Pictures aside, reproduce exactly and only the lines below, starting at the one containing "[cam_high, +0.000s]" and ending at the last line.

EXERCISE DATA Block Start

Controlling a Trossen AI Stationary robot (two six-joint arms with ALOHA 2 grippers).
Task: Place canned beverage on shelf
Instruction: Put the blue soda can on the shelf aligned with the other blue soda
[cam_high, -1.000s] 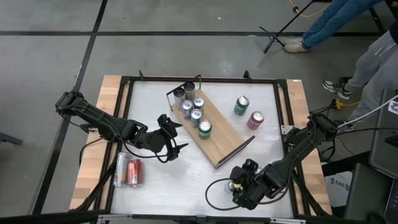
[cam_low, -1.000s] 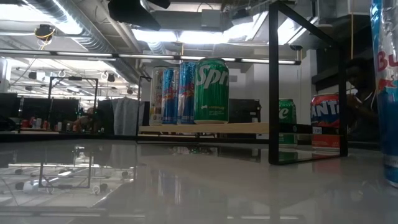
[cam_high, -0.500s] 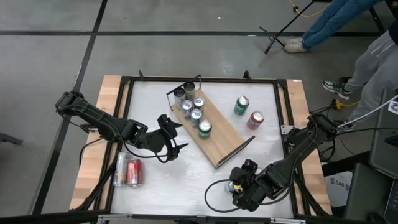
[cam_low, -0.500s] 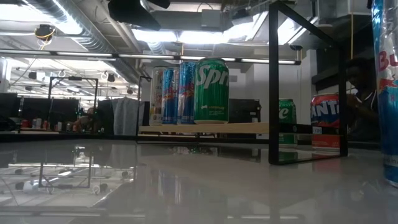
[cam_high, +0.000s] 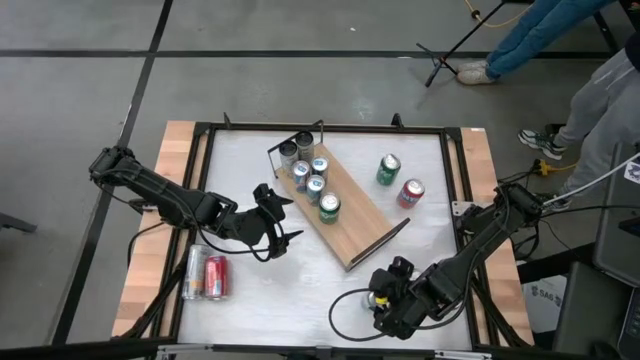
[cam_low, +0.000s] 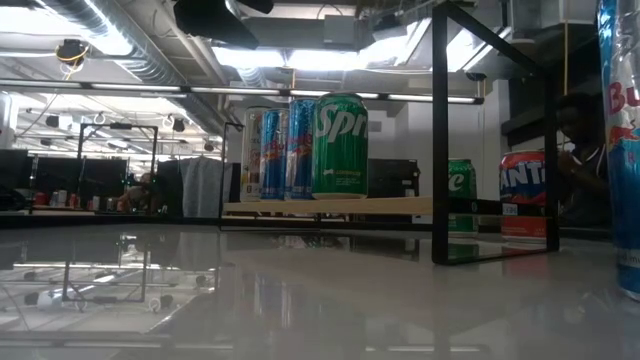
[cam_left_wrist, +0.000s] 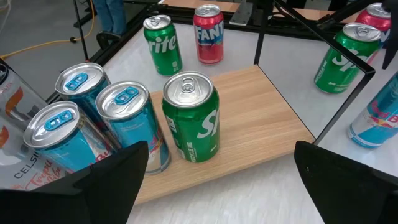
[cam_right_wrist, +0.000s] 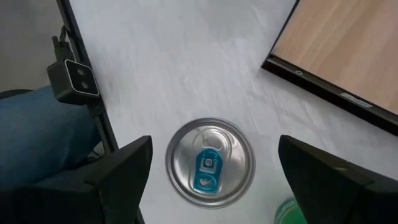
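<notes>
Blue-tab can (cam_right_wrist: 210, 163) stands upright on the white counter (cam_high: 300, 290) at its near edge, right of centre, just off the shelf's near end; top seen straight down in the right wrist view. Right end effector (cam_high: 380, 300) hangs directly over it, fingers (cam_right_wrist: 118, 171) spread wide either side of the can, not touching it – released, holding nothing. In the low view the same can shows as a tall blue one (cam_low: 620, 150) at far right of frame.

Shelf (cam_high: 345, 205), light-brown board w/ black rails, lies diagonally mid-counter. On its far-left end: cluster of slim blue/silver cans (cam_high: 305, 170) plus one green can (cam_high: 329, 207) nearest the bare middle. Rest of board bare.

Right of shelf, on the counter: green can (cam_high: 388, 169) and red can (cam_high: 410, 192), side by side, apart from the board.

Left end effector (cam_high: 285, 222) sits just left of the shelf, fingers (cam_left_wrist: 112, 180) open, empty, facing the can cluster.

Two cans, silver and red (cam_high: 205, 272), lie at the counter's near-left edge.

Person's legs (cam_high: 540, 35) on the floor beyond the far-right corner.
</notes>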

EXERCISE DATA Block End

◆ TASK SOLUTION
[cam_high, +0.000s] 
[cam_low, +0.000s] 
[cam_left_wrist, +0.000s] 
[cam_right_wrist, +0.000s] 
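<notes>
Blue-tab can (cam_right_wrist: 210, 163) stands upright on the white counter (cam_high: 300, 290) at its near edge, right of centre, just off the shelf's near end; top seen straight down in the right wrist view. Right end effector (cam_high: 380, 300) hangs directly over it, fingers (cam_right_wrist: 118, 171) spread wide either side of the can, not touching it – released, holding nothing. In the low view the same can shows as a tall blue one (cam_low: 620, 150) at far right of frame.

Shelf (cam_high: 345, 205), light-brown board w/ black rails, lies diagonally mid-counter. On its far-left end: cluster of slim blue/silver cans (cam_high: 305, 170) plus one green can (cam_high: 329, 207) nearest the bare middle. Rest of board bare.

Right of shelf, on the counter: green can (cam_high: 388, 169) and red can (cam_high: 410, 192), side by side, apart from the board.

Left end effector (cam_high: 285, 222) sits just left of the shelf, fingers (cam_left_wrist: 112, 180) open, empty, facing the can cluster.

Two cans, silver and red (cam_high: 205, 272), lie at the counter's near-left edge.

Person's legs (cam_high: 540, 35) on the floor beyond the far-right corner.
</notes>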

The exercise is complete as it stands.